Many youth leaders who advocate for abortion and reproductive justice, then, have grown frustrated with—and sometimes offended by—explicitly feminist organizations who fail to incorporate this variety of backgrounds into their efforts. For example, in recent years, the issue of transgender inclusion has become particularly important for young organizers. Recently, the National Women’s Law Center released a video featuring Sarah Silverman soliciting a sex change in order to rise above the wage gap; many young people felt that the effort reinforced the gender binaries and genital policing that they are directly trying to dismantle as a core of their practice.

Meanwhile, some activists have also been dissatisfied by the Feminist Majority Foundation (FMF), which offers a countrywide campus organizing program that includes a campaign on abortion access. Kristy Birchard, a former FMF campus organizer, told Rewire that for many students, “FMF represents top-down politics. I think it really does represent a lack of inclusion for a lot of people who haven’t felt represented by the feminist movement, and even though [FMF] tries very hard to be inclusive, that’s just where it ends up most of the time.”

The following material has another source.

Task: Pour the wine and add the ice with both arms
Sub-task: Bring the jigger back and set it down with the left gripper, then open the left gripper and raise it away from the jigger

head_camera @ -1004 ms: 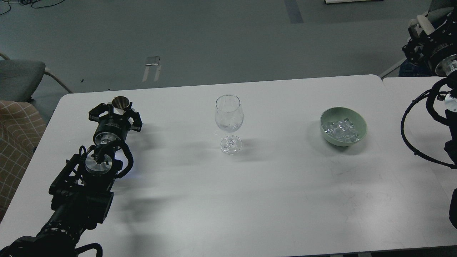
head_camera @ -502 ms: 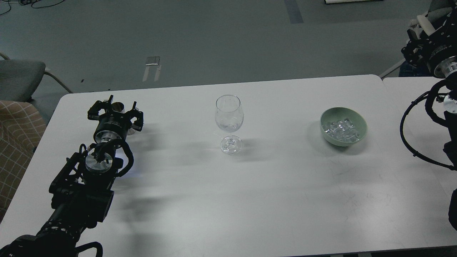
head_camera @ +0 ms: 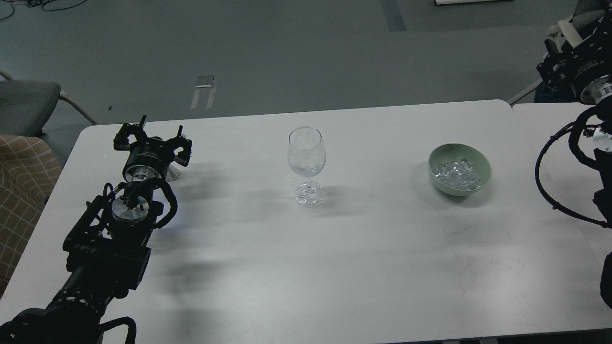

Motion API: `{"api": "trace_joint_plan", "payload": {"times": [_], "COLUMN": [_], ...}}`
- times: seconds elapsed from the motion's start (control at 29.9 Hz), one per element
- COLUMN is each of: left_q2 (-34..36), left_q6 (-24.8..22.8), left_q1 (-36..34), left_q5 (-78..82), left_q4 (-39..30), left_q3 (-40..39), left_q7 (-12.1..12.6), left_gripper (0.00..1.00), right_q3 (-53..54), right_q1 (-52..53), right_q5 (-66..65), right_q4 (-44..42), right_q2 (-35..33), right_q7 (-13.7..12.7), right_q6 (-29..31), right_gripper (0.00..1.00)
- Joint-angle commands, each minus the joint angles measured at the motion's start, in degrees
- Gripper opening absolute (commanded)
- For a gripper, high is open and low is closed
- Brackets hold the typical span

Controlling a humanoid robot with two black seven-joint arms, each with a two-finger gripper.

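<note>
A clear stemmed wine glass (head_camera: 307, 160) stands upright at the table's middle, with glints low in its bowl that may be a little clear wine (head_camera: 306, 169). A pale green bowl (head_camera: 483, 165) to the right holds several ice cubes (head_camera: 456, 173). My left gripper (head_camera: 154, 138) is at the table's far left with its fingers spread. It stands over a small metal cup, of which only a pale bit (head_camera: 173, 173) shows below the wrist. My right gripper (head_camera: 557, 52) is raised at the top right edge, beyond the table, dark and end-on.
The white table (head_camera: 334, 267) has a second table butted against its right side (head_camera: 550, 124). A grey chair (head_camera: 28, 98) and a checked cushion (head_camera: 24, 186) are at the left. The right arm's black cable (head_camera: 540, 177) loops over the right table.
My left gripper has moved a little back and to the left, and now covers the metal cup, whose open top showed between the fingers a second ago. The right gripper rose slightly.
</note>
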Motion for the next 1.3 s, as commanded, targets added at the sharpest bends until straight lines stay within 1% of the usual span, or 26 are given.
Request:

Each year, FMF hosts a National Young Feminist Leadership Conference in the Washington, D.C., area; the past two years have prompted pushback on social media that the conference is not doing enough to create a trans-inclusive space.

“Probably the issue or the language that has been the most striking … [for] students … is trans inclusivity, queerness, and how important that is to them,” said Meghan Shalvoy, who worked as a campus organizer with FMF from 2010 to 2012. Although she says she and her peers fought to establish a gender-neutral bathroom at the annual conference, there was resistance from the leadership against using terms like queer, which are largely positive for young people but taken as offensive by some older activists. “I know that having it not feel like a safe and inclusive space was really offensive to students,” she continued.

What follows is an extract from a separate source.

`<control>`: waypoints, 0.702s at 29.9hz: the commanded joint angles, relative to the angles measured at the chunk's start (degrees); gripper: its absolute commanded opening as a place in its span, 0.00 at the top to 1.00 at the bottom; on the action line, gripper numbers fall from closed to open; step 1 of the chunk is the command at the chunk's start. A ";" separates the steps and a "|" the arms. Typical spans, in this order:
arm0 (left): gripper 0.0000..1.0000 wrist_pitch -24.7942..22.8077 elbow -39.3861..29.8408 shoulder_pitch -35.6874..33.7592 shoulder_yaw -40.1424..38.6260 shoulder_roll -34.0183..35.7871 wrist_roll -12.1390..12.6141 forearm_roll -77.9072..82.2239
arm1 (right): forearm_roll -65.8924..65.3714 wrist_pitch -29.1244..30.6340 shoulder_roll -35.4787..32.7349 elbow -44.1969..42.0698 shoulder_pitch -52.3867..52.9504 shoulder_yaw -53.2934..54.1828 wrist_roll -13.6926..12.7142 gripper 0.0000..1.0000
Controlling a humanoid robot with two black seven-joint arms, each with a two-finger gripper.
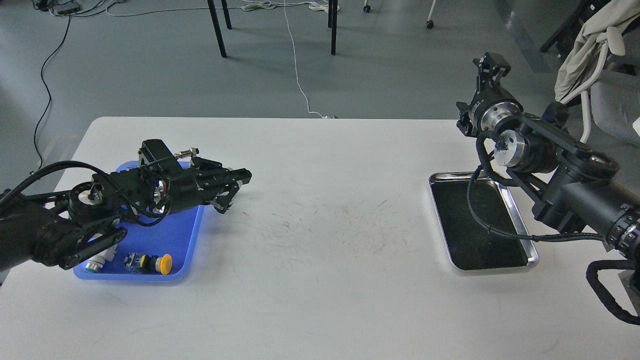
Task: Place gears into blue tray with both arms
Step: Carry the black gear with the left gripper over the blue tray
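Note:
The blue tray [172,235] lies at the table's left. My left arm reaches across its far half and hides what lies there; no gears show anywhere in the head view. My left gripper [234,190] hovers just past the tray's right rim, over the white table. Its two claw fingers are spread and I see nothing between them. My right gripper [491,64] is raised high at the far right, beyond the table's back edge. It is small and seen end-on, so its fingers cannot be told apart.
A yellow-capped switch [149,261] and a white-and-green switch [95,263] lie in the blue tray's near end. A shiny silver tray [533,252] with a dark inside sits at the right, under my right arm's cable. Chair legs and cables are on the floor behind.

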 commanded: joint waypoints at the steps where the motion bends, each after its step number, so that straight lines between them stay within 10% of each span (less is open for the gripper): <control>1: 0.89 -0.07 -0.99 -0.14 0.12 4.79 0.01 -1.09 | -0.29 0.08 -0.04 0.12 -0.35 0.00 -0.01 0.03; 21: 0.89 1.77 -8.29 11.55 -0.85 14.04 0.01 -11.37 | -0.64 1.75 -0.04 -0.67 -0.62 -1.40 -0.10 0.03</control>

For well-funded individuals and groups that want to amplify the efforts of young people organizing for abortion and reproductive justice, situations like these present important opportunities for change.

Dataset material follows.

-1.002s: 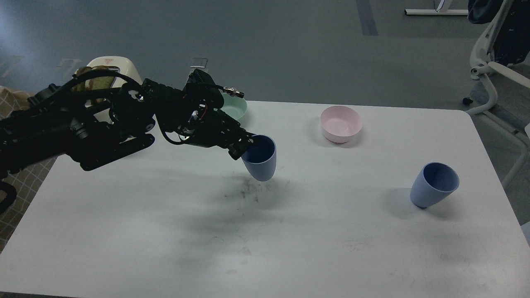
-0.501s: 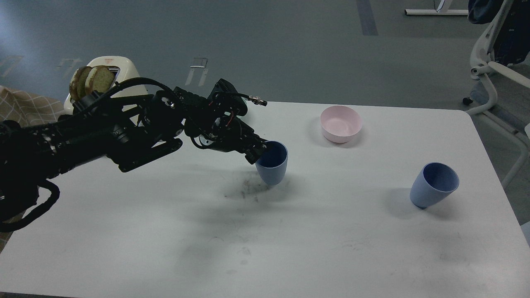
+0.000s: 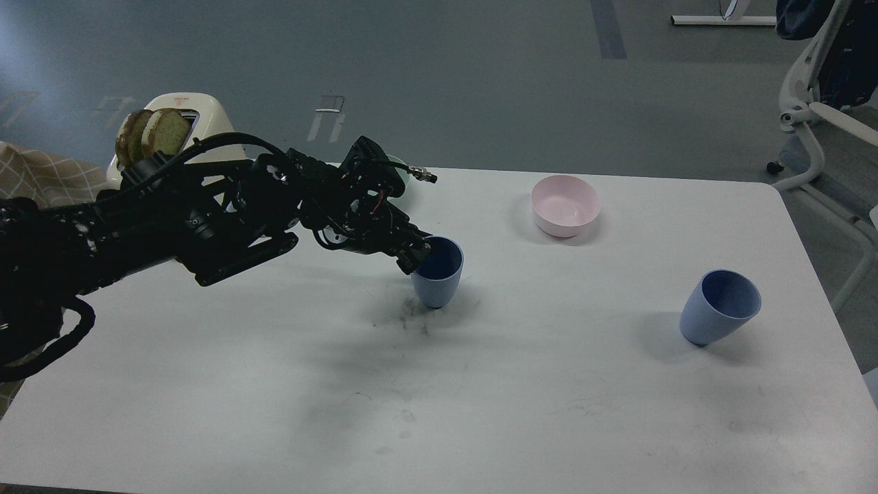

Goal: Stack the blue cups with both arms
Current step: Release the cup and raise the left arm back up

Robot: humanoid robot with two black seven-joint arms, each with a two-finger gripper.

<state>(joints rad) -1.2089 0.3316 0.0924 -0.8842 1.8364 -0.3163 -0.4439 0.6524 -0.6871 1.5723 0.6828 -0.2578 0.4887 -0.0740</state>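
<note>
A blue cup (image 3: 437,273) stands upright near the middle of the white table (image 3: 480,384), its base at or just above the surface. My left gripper (image 3: 417,252) is shut on this cup's left rim, one finger inside it. A second blue cup (image 3: 719,307) stands alone at the right, mouth up and leaning toward me. My left arm (image 3: 171,226) comes in from the left. My right arm is out of view.
A pale pink bowl (image 3: 565,205) sits at the back of the table. A mint-green bowl (image 3: 400,170) is mostly hidden behind my left wrist. A toaster (image 3: 171,130) with bread slices stands off the back left corner. A white chair frame (image 3: 816,130) stands at the far right.
My left gripper has carried the blue cup down from the air to the table near the dark smudges, first moving right, then back a little left. The right cup has not moved.
</note>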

In order to better support on-the-ground efforts, Shalvoy advised, those with resources should “be more responsive to … student organizers and prioritize [them] over funders.” When it came to her time with FMF, she said, “It never seemed like the organizational leadership was interested in hearing what was happening on campus, but rather pushing an agenda that lined up with these Democratic [Party] values … It all goes back to grant funding.”

“There [are] some really basic obvious things of providing opportunities for funding and access to trainings and those mentorship pieces,” Reticker-Flynn pointed out. But, she said, it’s also important not to disregard the work youth activists are already doing.

“It’s challenging to hear over and over again that young people aren’t engaged on this issue and aren’t working on it; for myself and others we see the opposite. I think it’s really important to value that work and to create opportunities for young people to be seen as leaders in this movement, so when an event or action happens to not just have young people showing up to the event, but to have young people leading these conversations.

I remember one event where a young person had collected 5,000 signatures and they were introducing the speaker,” she said. “I thought they should be the speaker.”

CORRECTION: This article has been updated to clarify that Advocates for Youth is a reproductive health and rights organization. We regret the error.